2 . The device according to claim 1 , wherein the plurality of fibrinogen-binding peptides are non-covalently immobilised to the fastener.
3 . The device according to claim 1 , wherein a plurality of carriers are immobilised to the fastener, and a plurality of fibrinogen-binding peptides are immobilised to each carrier.
4 . The device according to claim 3 , wherein the plurality of fibrinogen-binding peptides are covalently immobilised to each carrier.
5 . The device according to claim 4 , wherein each fibrinogen-binding peptide is covalently immobilised to the carrier by a non-peptide spacer.
6 . The device according to claim 5 , wherein the non-peptide spacer comprises a hydrophilic polymer.
7 . The device according to claim 6 , wherein the hydrophilic polymer comprises polyethylene glycol.
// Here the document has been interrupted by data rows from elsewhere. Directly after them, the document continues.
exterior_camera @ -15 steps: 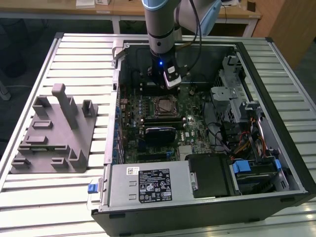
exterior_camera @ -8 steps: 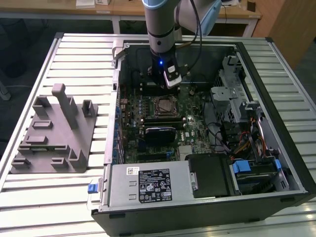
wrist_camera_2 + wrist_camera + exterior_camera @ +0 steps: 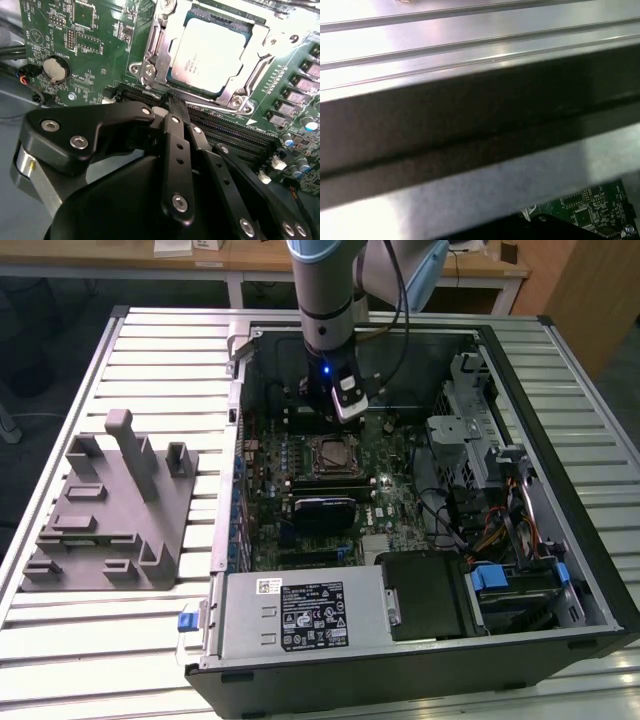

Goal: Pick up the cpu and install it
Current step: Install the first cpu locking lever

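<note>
Cpu (image 3: pixel 212 55) sits flat in its socket (image 3: pixel 150 70), frame around it; my fingers (image 3: pixel 176 107) are pinched together, empty, just beside.

A slatted aluminium worktable (image 3: pixel 80 640) fills the space. Beyond its far edge stands a light wooden desk (image 3: pixel 250 265) on white legs, with dark floor (image 3: pixel 40 350) under it. Past the table's far corner on the exterior view's right rises a wooden panel (image 3: pixel 590 290).
</note>
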`<act>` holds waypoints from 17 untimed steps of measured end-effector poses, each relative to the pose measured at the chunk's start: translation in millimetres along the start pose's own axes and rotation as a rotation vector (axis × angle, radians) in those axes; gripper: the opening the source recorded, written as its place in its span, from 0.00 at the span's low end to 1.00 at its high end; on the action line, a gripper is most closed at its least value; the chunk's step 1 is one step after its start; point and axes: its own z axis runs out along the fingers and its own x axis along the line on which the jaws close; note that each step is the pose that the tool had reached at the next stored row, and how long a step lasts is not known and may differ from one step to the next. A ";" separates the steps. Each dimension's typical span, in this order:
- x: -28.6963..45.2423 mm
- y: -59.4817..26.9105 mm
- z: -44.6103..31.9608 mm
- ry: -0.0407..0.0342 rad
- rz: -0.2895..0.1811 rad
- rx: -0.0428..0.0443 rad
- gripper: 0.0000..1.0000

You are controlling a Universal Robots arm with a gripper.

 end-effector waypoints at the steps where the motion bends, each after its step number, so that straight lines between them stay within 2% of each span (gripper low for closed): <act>1: -0.1 -0.4 0.2 -0.0004 0.000 -0.0001 0.11; 17: -0.6 -4.8 2.9 -0.0037 0.000 -0.0007 0.11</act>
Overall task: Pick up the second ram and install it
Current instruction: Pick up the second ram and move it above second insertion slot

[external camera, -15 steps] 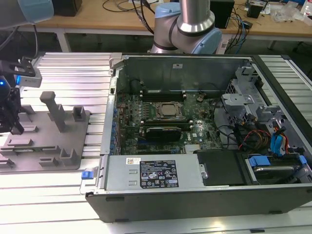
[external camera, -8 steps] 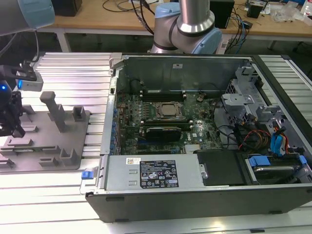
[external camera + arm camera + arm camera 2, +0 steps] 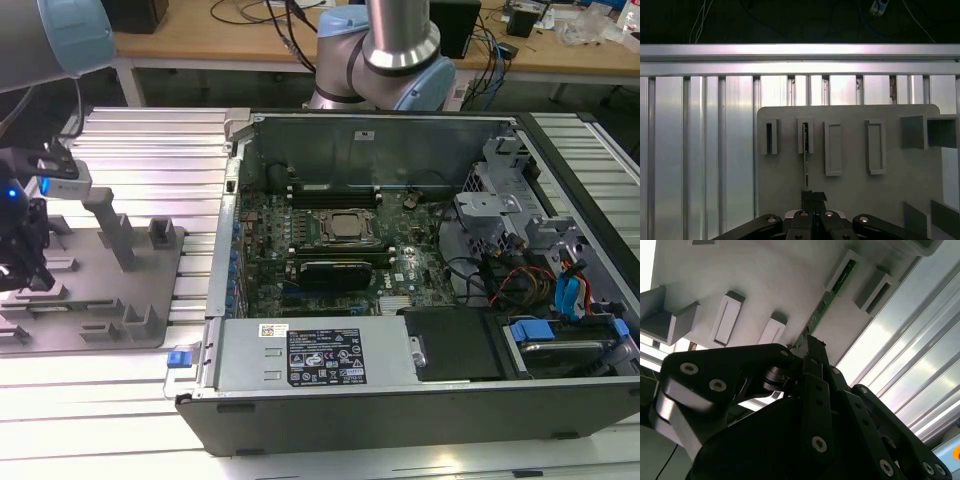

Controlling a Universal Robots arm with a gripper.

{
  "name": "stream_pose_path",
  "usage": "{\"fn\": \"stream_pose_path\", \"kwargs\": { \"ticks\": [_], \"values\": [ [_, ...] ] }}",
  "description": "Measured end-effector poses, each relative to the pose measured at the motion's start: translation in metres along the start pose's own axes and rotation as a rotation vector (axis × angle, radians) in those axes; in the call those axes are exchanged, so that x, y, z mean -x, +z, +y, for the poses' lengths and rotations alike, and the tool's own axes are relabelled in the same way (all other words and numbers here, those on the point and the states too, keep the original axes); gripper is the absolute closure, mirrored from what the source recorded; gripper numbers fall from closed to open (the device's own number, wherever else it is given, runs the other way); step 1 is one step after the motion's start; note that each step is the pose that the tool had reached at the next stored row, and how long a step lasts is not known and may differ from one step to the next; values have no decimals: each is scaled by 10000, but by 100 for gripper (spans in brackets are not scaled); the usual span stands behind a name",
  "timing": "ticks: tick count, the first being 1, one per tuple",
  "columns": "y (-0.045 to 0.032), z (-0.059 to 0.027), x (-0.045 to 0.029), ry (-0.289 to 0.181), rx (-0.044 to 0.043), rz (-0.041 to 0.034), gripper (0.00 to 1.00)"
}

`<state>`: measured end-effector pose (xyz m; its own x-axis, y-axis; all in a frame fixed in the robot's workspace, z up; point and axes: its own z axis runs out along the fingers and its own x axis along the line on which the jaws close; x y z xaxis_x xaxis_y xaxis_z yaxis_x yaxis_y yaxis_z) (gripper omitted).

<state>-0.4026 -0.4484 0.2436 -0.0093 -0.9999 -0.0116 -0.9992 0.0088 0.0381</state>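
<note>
**Arm and fingers.** The gripper (image 3: 813, 196) is positioned over the grey fixture plate (image 3: 100, 305). In the exterior view the plate lies at about nine o'clock from the open computer case (image 3: 360, 135), at the exterior view's left. In both wrist views the black fingers (image 3: 821, 198) are clenched together on the near end of the second ram (image 3: 805, 162).

**Task item.** The second ram is a thin green board standing on its long edge on the fixture plate. Its far end sits in one of the plate's raised slotted holders (image 3: 805, 136) and its near end is pinched at the fingertips. In the second wrist view its green edge (image 3: 832, 292) runs straight from the fingertips to that holder. The neighbouring holders on the plate hold nothing visible.

**Case.** The case lies on its side on the ribbed aluminium worktop (image 3: 150, 150) with its cover off. The silver CPU (image 3: 345, 228) sits mid-board. The long black memory slots (image 3: 330, 190) run at its twelve o'clock and a black card (image 3: 335, 272) lies at its six o'clock. The labelled power supply (image 3: 315, 355) occupies the case's six o'clock edge.
</note>
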Motion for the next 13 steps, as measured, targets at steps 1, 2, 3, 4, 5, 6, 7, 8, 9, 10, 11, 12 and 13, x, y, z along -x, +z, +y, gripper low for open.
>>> {"fn": "stream_pose_path", "kwargs": {
  "ticks": [1,2,3,4,5,6,7,8,9,10,11,12,13],
  "values": [
    [8,1,-3,2,1,1,92],
    [15,1,-7,1,3,1,92],
    [36,4,-12,-3,3,-6,92],
    [46,8,-13,-9,4,-6,92],
    [55,10,-13,-31,3,-7,92],
    [69,12,-12,-135,3,-6,92],
    [85,16,-13,-299,5,1,92],
    [95,18,-14,-407,8,5,92],
    [102,21,-15,-483,9,9,92],
    [114,25,-16,-592,9,12,92],
    [120,26,-17,-642,9,14,92],
    [130,26,-17,-653,10,15,92],
    [136,26,-17,-654,10,15,92]
  ]
}}
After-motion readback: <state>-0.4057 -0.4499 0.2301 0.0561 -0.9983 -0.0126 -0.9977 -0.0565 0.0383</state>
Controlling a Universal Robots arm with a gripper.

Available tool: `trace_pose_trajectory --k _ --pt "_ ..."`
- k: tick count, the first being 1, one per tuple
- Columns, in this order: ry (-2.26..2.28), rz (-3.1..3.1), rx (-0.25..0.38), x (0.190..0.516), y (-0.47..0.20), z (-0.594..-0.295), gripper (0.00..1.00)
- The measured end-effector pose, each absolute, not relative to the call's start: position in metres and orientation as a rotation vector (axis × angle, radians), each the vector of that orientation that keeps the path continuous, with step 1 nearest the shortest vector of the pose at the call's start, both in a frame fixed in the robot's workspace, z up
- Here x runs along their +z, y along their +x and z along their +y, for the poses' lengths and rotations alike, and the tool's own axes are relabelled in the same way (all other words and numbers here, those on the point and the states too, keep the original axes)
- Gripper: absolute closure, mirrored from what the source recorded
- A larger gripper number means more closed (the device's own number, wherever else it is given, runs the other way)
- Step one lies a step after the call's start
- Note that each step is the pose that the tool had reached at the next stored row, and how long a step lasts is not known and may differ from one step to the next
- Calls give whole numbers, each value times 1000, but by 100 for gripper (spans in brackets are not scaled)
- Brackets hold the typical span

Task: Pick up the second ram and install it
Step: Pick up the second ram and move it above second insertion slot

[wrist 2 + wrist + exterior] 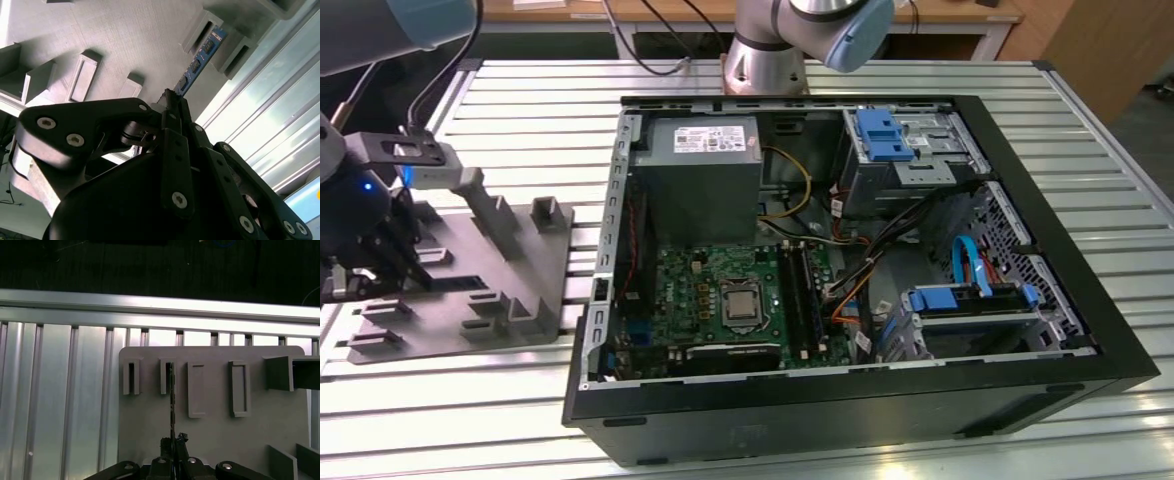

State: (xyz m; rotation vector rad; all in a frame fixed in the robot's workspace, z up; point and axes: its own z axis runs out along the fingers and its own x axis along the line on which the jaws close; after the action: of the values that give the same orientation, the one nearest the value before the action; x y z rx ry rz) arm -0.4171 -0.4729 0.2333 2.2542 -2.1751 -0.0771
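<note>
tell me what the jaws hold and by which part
The ram, pinched between the jaws at its near end; its far end is at a slot of the holder.

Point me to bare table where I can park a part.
Bare slats on the exterior view's right of the PC case, and behind it beside the arm's base. Crowded: inside the case, and the grey holder plate, where the gripper grips the ram stick.

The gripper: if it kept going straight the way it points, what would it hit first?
The second ram: the gripper is closed on its near end, and the stick runs straight ahead into a slot of the grey holder plate. Depth is unclear.
</note>
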Motion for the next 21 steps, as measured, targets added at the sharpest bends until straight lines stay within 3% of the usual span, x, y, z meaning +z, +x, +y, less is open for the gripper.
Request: trace_pose_trajectory --k 21 --pt "2254 -2175 -77 252 -417 -473 86"
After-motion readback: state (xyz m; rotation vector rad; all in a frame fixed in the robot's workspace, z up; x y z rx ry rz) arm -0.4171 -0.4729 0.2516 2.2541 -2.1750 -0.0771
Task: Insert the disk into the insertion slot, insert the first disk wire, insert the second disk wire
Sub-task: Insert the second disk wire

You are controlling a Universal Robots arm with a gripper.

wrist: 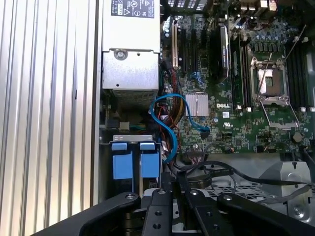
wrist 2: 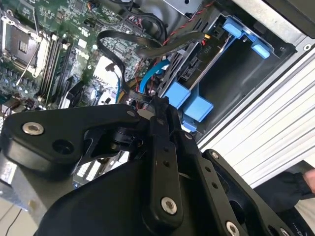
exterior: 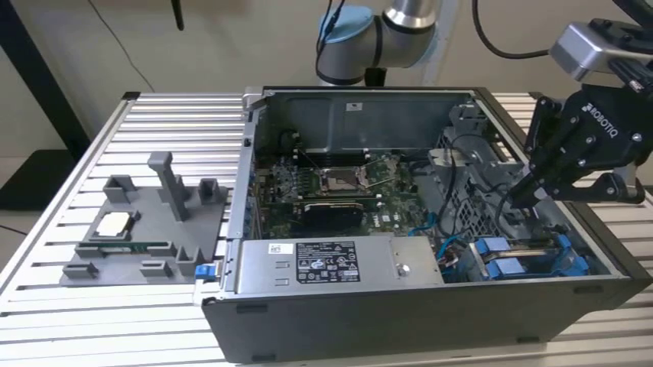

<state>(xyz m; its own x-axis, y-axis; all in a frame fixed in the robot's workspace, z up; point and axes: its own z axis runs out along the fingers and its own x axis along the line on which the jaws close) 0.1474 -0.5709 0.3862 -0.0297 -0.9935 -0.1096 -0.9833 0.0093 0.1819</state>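
Note:
The insertion slot is a dark metal bay in the open computer case, at the exterior view's right. The disk sits inside it, showing mostly its bright blue carrier tabs. My black gripper hangs just above the inner end of the bay. Its fingers are pressed together on the end of a black flat wire, which loops back over the motherboard. A blue wire curls beside the bay.
A grey labelled power-supply box lies next to the bay. The motherboard fills the case floor. A grey plastic fixture tray with small parts stands on the slatted table, at the exterior view's left.

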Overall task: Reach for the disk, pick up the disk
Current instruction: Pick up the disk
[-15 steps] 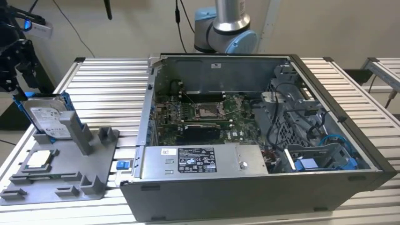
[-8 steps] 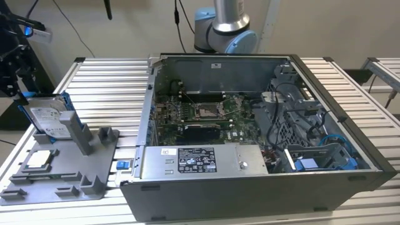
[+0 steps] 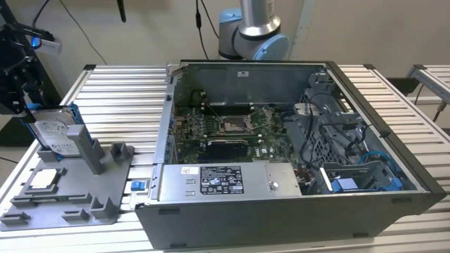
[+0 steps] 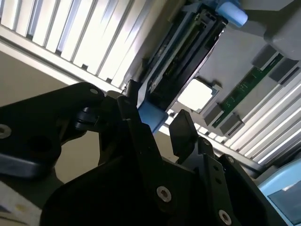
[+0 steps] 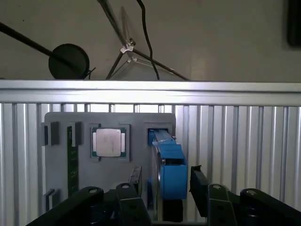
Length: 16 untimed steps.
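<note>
The disk (image 3: pixel 50 132) stood on edge in a slot of the grey holder (image 3: pixel 77 190) on the counter (image 3: pixel 119 95), leaving both faces free. The pincer (image 5: pixel 167 176) straddled it with its 2 fingers (image 5: pixel 198 178) apart, apparently not yet clamped.

Open dark-grey metal computer case (image 3: pixel 281 221) lies on the ribbed aluminium table (image 3: pixel 119 95), interior exposed. Green motherboard (image 3: pixel 232 126) sits at centre. Silver box-shaped power supply (image 3: pixel 228 182) with white label sits against the near wall. Grey plastic fixture tray (image 3: pixel 42 211) sits just beside the case, toward the exterior view's left. Small square silver chip (image 3: pixel 43 179) is seated in a tray recess. In the first wrist view, a narrow green memory stick (image 5: pixel 72 165) lies beside that chip.
</note>
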Motion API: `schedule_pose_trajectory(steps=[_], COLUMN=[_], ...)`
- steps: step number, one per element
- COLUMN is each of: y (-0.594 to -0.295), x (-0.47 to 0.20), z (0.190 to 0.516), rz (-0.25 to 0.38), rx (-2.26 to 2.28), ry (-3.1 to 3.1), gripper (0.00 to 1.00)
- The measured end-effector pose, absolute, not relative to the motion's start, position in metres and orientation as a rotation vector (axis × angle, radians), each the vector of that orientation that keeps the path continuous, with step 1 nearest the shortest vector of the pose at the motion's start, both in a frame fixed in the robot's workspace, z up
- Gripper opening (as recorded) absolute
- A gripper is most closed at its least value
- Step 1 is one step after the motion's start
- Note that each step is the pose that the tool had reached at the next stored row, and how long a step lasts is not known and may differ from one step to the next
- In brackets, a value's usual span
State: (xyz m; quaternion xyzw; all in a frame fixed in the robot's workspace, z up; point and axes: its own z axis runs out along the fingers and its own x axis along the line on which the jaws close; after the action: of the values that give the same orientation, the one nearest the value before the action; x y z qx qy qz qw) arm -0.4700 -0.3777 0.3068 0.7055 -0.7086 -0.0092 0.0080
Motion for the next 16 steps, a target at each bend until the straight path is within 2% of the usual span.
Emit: schedule_pose_trajectory(steps=[6,12,16], y=[-0.378,-0.378,-0.378], x=[-0.474,-0.482,-0.482], z=[0.297,0.290,0.283], rz=[-0.004,0.046,0.048], rx=[2.218,2.240,2.241], ry=[-2.225,-2.247,-2.248], gripper=[1.00,1.00,1.00])
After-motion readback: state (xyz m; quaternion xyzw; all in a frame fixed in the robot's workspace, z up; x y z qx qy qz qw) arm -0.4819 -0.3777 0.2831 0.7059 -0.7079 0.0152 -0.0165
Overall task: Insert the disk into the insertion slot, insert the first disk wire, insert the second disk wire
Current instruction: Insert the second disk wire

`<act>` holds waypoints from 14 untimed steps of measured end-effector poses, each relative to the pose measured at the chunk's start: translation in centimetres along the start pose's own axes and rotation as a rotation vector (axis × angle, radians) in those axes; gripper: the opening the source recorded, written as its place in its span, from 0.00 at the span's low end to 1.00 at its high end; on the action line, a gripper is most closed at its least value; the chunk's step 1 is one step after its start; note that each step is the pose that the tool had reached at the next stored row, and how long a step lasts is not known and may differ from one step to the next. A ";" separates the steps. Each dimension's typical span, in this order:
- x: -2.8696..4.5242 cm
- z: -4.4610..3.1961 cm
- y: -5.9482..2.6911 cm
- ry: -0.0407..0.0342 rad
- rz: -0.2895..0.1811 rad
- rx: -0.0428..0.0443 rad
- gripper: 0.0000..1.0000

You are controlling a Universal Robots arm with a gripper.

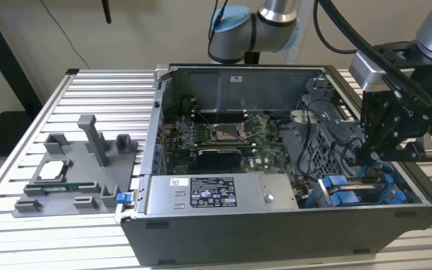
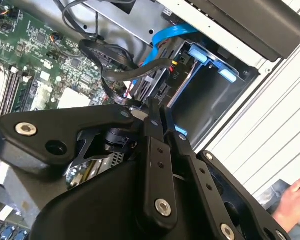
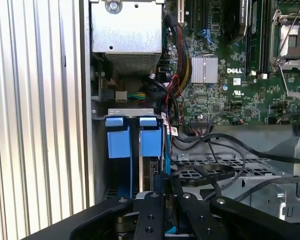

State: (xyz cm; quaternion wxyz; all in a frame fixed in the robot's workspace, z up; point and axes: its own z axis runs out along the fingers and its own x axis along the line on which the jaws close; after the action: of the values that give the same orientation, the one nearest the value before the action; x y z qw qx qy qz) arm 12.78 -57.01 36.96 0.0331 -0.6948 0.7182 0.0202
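- An open computer case [image 1: 276,225] is seen lying on the slatted metal bench [image 1: 88,95], with its circuit board [image 1: 224,132] exposed and a grey power-supply box [image 1: 216,194] along its near edge.
- The end effector [image 1: 377,152] is held low over the corner of the case at the exterior view's right, above the insertion slot [image 1: 362,188] with its bright blue tabs.
- In both wrist views the two fingers [image 2: 155,150] are seen pressed close together, clenched, with a thin black wire [image 2: 117,75] running up to their tips; whether the wire is actually pinched between them cannot be told.
- The disk [image 3: 151,172] is seen standing on edge inside the insertion slot in the first wrist view, beneath the two blue tabs [image 3: 133,137] and just beside the finger tips.
- A blue flat cable [image 2: 165,42] is seen curving from the case wall down towards the slot in the second wrist view.
- A grey holder [image 1: 73,169] carrying small parts is placed on the bench at the exterior view's left, well apart from the case.
- Part of a person's hand [image 2: 295,202] is visible at the edge of the second wrist view, outside the case.
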 end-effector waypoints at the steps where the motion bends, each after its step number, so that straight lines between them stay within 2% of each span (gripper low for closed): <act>1: 0.01 0.03 0.00 -0.0002 0.000 0.0000 0.00; 14: 0.75 1.19 -0.15 0.0000 0.000 0.0002 0.00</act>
State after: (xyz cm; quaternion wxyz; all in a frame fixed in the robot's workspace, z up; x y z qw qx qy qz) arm 12.93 -57.68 35.73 0.0332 -0.6948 0.7182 0.0201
8 . The device according to claim 3 , wherein the carriers are soluble carriers.
9 . The device according to claim 1 , in which the fastener is manufactured from a resorbable material.
10 . The device according to claim 9 in which the fastener comprises polyglactin, poliglecaprone, polydioxanone, animal gut or oxidised cellulose.
11 . The device according to claim 1 , wherein the fastener is manufactured from a non-resorbable material.
12 . The device according to claim 11 , wherein the fastener comprises polypropylene, polyester, nylon, silk or steel, preferably wherein the fastener comprises polypropylene.
13 . The device according to claim 1 , wherein the plurality of fibrinogen-binding peptides are covalently immobilised to the fastener.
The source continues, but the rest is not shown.